Arthur Hunt's brother/uncle, Syd Hunt, born in Launceston in 1880, also served in the war.
4348 Private
Sydney Walter Hunt, 7th Battalion. Images courtesy Colin Rowley.
Syd Hunt
enlisted on 30 September 1915 aged thirty-five. By then he was married to Alice
Ashton and had two children – Affra and Harry. A third child, Walter, was born
after his return from the war. Syd lived in Crown (later Donne) Street, West
Coburg when he enlisted but relocated to Belgrave on his return, working as the
postmaster until 1936 when he was transferred to the city. By the 1950s, he had
lost his vision due to the effects of mustard gas during WW1 and his grandson
recalls him ‘removing his glass eyes’. Syd died at his daughter’s home in
Pascoe Vale in 1965 and is buried at Box Hill Cemetery.
Interestingly,
through their mother/grandmother Affra (Murray) Hunt, Syd and Arthur Hunt could
trace their ancestry back to Third Fleet convict Kennedy Murray, who was tried
at Glasgow in 1786 and sentenced to 14 years transportation. He arrived in NSW
in 1791 and from there was sent to Norfolk Island where his son Kennedy White
Murray was born in 1799. When the settlement at Norfolk Island was evacuated,
young Kennedy White Murray, aged 16, applied for and was granted farmland at
Evandale in Tasmania’s north. (His parents and three brothers were then in NSW,
the parents having been committed to an insane asylum and the boys having been
admitted to the male Orphan School at Richmond.)
Kennedy
White Murray became a prominent Tasmanian sheep breeder and one of Evandale’s
earliest settlers. His son Thomas John Murray was Affra Hunt’s father. Another
family member, Henry Murray, was involved in politics, serving as the Member
for Latrobe (in Tasmania) from 1891 to 1909.

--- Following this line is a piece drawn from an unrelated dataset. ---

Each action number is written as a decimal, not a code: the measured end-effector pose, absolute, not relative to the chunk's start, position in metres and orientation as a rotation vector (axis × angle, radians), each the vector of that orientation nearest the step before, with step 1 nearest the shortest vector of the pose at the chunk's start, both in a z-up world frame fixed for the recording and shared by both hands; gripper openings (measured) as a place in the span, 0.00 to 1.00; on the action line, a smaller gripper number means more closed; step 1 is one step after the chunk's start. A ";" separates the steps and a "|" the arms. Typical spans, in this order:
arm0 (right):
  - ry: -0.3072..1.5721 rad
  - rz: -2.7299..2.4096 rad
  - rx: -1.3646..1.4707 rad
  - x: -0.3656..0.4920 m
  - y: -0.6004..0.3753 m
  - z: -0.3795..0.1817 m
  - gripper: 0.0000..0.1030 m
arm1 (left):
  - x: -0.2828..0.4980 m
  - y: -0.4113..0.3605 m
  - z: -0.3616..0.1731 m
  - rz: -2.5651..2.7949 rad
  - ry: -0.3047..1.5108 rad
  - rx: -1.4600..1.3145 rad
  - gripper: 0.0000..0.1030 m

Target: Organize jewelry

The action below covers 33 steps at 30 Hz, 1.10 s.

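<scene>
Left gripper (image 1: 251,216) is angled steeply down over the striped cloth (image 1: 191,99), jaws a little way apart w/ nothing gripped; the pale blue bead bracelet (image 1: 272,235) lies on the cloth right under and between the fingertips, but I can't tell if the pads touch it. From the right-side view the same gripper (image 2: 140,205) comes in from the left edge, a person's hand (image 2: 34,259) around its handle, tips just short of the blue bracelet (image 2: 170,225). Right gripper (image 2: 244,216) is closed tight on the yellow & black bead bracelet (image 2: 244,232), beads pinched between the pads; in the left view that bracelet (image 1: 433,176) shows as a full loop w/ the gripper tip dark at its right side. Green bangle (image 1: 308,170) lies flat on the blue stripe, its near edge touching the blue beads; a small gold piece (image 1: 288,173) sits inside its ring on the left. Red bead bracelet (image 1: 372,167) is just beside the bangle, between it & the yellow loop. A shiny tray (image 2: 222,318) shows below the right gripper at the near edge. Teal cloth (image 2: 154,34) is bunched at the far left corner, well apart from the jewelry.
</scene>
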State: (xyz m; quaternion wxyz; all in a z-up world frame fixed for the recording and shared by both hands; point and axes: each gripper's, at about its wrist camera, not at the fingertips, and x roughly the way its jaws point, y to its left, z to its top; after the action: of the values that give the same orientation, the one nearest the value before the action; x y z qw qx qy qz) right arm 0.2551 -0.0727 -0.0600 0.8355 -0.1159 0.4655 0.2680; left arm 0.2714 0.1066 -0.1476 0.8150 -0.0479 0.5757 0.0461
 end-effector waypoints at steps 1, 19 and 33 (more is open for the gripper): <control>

Syd and Arthur Hunt also share
a common ancestor, Kennedy Murray, with Lt. Col. Henry William ‘Mad Harry’ Murray VC, CMG, DSO (and Bar), DCM, reputed to be Australia’s
most decorated soldier in WW1.
Image
courtesy AWM. Image P02939.053. Studio
portrait of Major (Maj) Henry William Murray VC DSO and bar DCM, 13th
Battalion. Maj Murray was awarded the Victoria Cross as a Captain (Capt) for
"most conspicuous bravery" on 4 - 5 February 1917 at Stormy Trench,
France. Capt Murray led his company in an attack and quickly captured the enemy
position, fighting back three heavy counter attacks by the enemy. He encouraged
his men, led bombing and bayonet parties and carried wounded men to safety. He
landed at Gallipoli as a Gunner on 25 April 1915 and was awarded the
Distinguished Conduct Medal in June 1915. He was awarded the Distinguished
Service Order for his work at Mouquet Farm in August 1916, and in April 1917
received the bar to the DSO for his part in the battle at the Hindenburg Line.
He was promoted to Lieutenant Colonel in March 1918 and in May 1919 was created
a Companion of the Order of St. Michael and St. George.
A final word on this tale of two Arthurs ...
In February 1918, a memorial service was held in Coburg to honour the fallen. One of the men remembered was Arthur Hunt. At that time, 18 year old Arthur Hunt was still alive, so it must have been the Englishman Arthur Hunt, who was the subject of my last blog entry.
In 1919, a Memorial Avenue of Trees was planted at Lake Reserve, Coburg. Tree number 49 was planted in memory of Arthur Hunt, but which Arthur? By then, both men had died. Both had lived in Coburg, if only briefly, and both had lived in Sydney Road. Before war's end, the wife of one had moved to NSW and the mother/grandmother of the other had moved to Monbulk.
So, which Arthur Hunt is remembered in the Memorial Avenue of Trees? I think it might be this Arthur, the 18 year old, because his family still had ties to the area and were still living in Victoria. I'm hoping that family members can confirm my hunch.